*ASSIGNED TASK*.
Across the entries below, determine how many lines include the word "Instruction". State only the resulting number.

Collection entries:
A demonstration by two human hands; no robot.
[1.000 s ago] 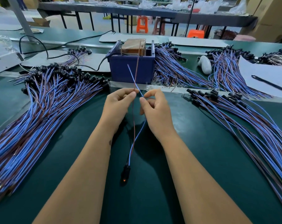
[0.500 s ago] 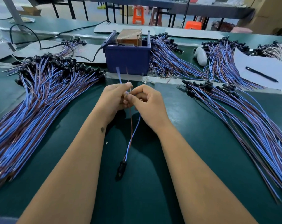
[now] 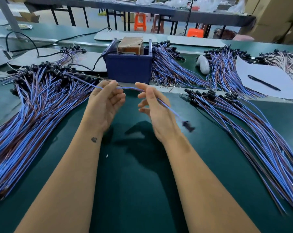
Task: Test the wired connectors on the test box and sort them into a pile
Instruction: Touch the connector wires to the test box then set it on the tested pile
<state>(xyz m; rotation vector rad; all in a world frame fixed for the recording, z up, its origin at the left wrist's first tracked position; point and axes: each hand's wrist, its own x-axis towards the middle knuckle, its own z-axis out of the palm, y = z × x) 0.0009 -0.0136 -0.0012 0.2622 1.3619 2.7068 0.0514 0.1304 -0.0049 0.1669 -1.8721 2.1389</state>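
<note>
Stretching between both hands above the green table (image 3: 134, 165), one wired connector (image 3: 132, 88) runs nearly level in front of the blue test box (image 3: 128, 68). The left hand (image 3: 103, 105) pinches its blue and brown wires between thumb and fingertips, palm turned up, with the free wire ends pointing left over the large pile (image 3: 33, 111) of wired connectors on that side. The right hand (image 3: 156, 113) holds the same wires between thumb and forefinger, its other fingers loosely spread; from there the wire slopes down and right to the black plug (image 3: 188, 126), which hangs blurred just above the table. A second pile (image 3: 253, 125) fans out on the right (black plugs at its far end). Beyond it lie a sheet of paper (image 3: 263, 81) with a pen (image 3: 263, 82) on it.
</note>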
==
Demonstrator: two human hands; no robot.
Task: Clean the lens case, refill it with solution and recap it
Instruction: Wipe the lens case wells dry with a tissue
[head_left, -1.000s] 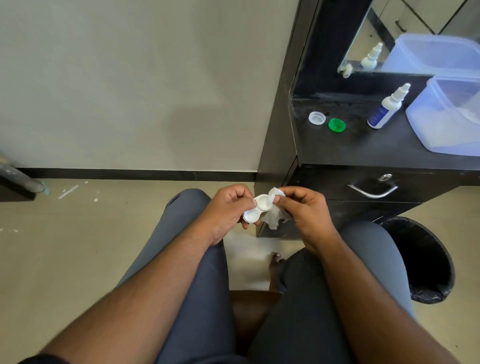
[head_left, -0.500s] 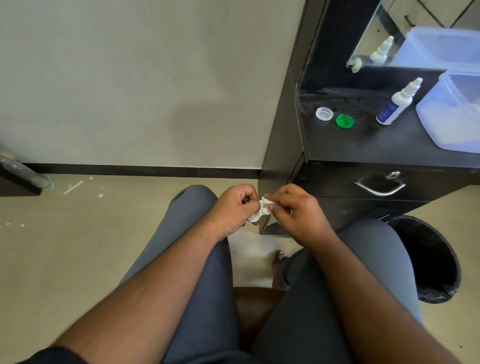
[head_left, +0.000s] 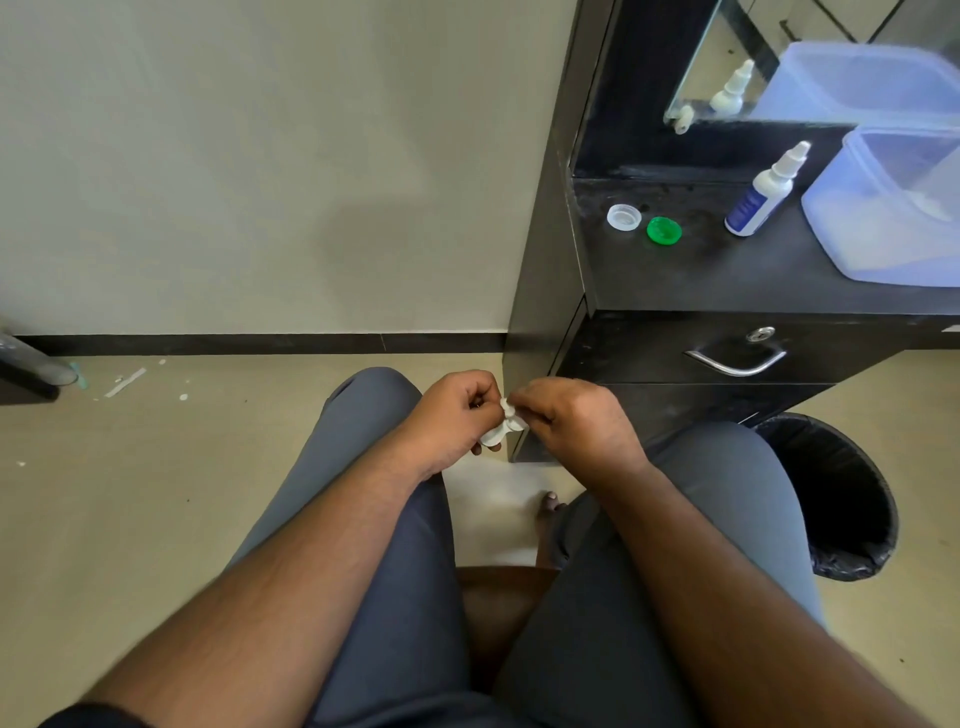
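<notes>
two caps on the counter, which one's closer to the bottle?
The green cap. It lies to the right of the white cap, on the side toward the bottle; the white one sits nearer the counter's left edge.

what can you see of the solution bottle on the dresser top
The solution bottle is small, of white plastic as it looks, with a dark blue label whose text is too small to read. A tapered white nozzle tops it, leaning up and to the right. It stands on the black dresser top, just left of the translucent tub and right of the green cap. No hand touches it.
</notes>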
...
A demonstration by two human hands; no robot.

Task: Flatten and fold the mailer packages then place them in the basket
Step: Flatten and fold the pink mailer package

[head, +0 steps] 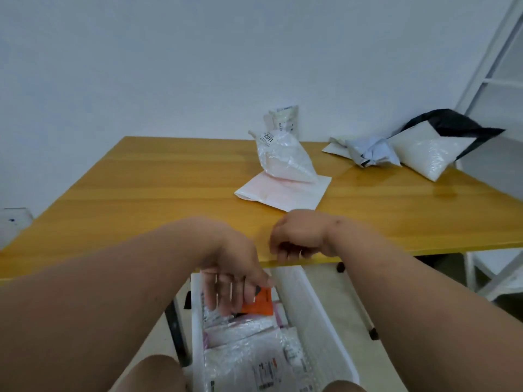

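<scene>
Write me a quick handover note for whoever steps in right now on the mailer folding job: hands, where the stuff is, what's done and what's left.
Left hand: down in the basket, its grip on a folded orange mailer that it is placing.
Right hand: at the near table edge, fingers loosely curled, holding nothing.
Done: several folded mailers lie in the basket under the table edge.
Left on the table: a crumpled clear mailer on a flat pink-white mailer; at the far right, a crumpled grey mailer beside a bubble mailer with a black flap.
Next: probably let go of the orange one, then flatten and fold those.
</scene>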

*COMPLETED EXERCISE*.
2